To train the Semantic Segmentation algorithm on Amazon SageMaker, we need to setup and authenticate the use of AWS services. To begin with, we need an AWS account role with SageMaker access. This role that is used to give SageMaker access to your data in S3 can automatically be obtained from the role used to start the notebook.

Create ground truth labeling job workflow 
https://aws.amazon.com/getting-started/hands-on/build-training-datasets-amazon-sagemaker-ground-truth/
https://aws.amazon.com/blogs/aws/amazon-sagemaker-ground-truth-build-highly-accurate-datasets-and-reduce-labeling-costs-by-up-to-70/
    

https://aws.amazon.com/blogs/machine-learning/easily-train-models-using-datasets-labeled-by-amazon-sagemaker-ground-truth/

In [1]:
import sagemaker
from sagemaker import get_execution_role
 
role = get_execution_role()
print(role)
sess = sagemaker.Session()

arn:aws:iam::773208840593:role/my_AmazonSageMakerFullAccess


we need the Amazon SageMaker Semantic Segmentaion docker image, which is static and need not be changed.

In [2]:
from sagemaker.amazon.amazon_estimator import get_image_uri
training_image = get_image_uri(sess.boto_region_name, 'semantic-segmentation', repo_version="latest")
print (training_image)

811284229777.dkr.ecr.us-east-1.amazonaws.com/semantic-segmentation:latest


Using sagemaker ground truth output to create a sagemaker training job

https://aws.amazon.com/blogs/machine-learning/easily-train-models-using-datasets-labeled-by-amazon-sagemaker-ground-truth/

Next we need to setup an output location at S3, where the model artifact will be dumped. These artifacts are also the output of the algorithm's traning job. Let us use another channel in the same S3 bucket for this purpose.


In [3]:
bucket = 'raz-sagemaker' 
prefix = 'semantic-segmentation-demo'
print(bucket)
s3_output_location = 's3://{}/{}/output'.format(bucket, prefix)
print(s3_output_location)

raz-sagemaker
s3://raz-sagemaker/semantic-segmentation-demo/output


Now that we are done with all the setup that is needed, we are ready to train our segmentation algorithm.
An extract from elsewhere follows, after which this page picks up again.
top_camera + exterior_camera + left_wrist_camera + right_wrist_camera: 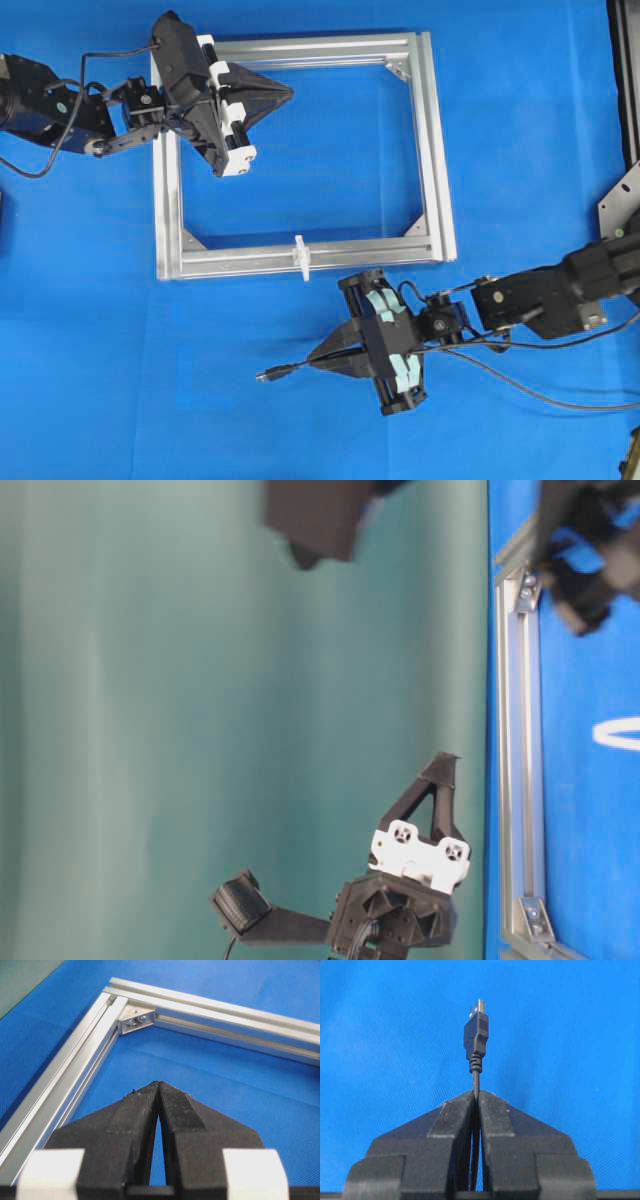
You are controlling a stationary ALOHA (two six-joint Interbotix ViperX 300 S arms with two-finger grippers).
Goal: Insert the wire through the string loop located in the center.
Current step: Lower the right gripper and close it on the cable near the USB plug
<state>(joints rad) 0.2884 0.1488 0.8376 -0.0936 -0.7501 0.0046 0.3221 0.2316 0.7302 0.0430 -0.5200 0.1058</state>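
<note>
1. Overhead: my right gripper (315, 357) pinches the wire (290, 370), a thin black cable whose small plug juts toward the left over the blue cloth (100, 400), below the silver frame (435, 150). The string loop (301, 256), tiny and translucent white, sits mid-way on the frame's near bar. My left gripper (288, 95) hangs clenched and empty inside the frame's upper left.
2. Table level: frame and left arm show; the wire is not visible.
3. Left wrist: matte black fingers (135, 1115) pressed together above ribbed cloth and grooved aluminium.
4. Right wrist: fingers (497, 1120) clamp the cable just behind its ridged, metal-tipped plug (476, 1032).
</note>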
Let us also use a nice-and-fast GPU instance (ml.p3.2xlarge) to train.

In [4]:
ss_model = sagemaker.estimator.Estimator(training_image,
                                         role, 
                                         train_instance_count=1, 
                                         train_instance_type='ml.p3.2xlarge',
                                         train_volume_size = 50,
                                         train_max_run = 360000,
                                         input_mode = 'Pipe',
                                         output_path=s3_output_location,
                                         sagemaker_session=sess)

In [14]:
s3_train_data = 's3://raz-sagemaker/raz-sagemakerjob/manifests/output/output.manifest'
s3_validation_data = 's3://raz-sagemaker/raz-sagemakerjob/manifests/output/output.manifest'

with open(s3_train_data, 'rb') as file:
    num_training_samples = sum(1 for line in file)
    

print(num_training_samples)

train_data = sagemaker.session.s3_input(s3_train_data, distribution='FullyReplicated', content_type='image/jpeg', s3_data_type='AugmentedManifestFile', attribute_names=['source-ref', 'raz-sagemakerjob-ref'])
validation_data = sagemaker.session.s3_input(s3_validation_data, distribution='FullyReplicated', content_type='image/jpeg', s3_data_type='AugmentedManifestFile', attribute_names=['source-ref', 'raz-sagemakerjob-ref'])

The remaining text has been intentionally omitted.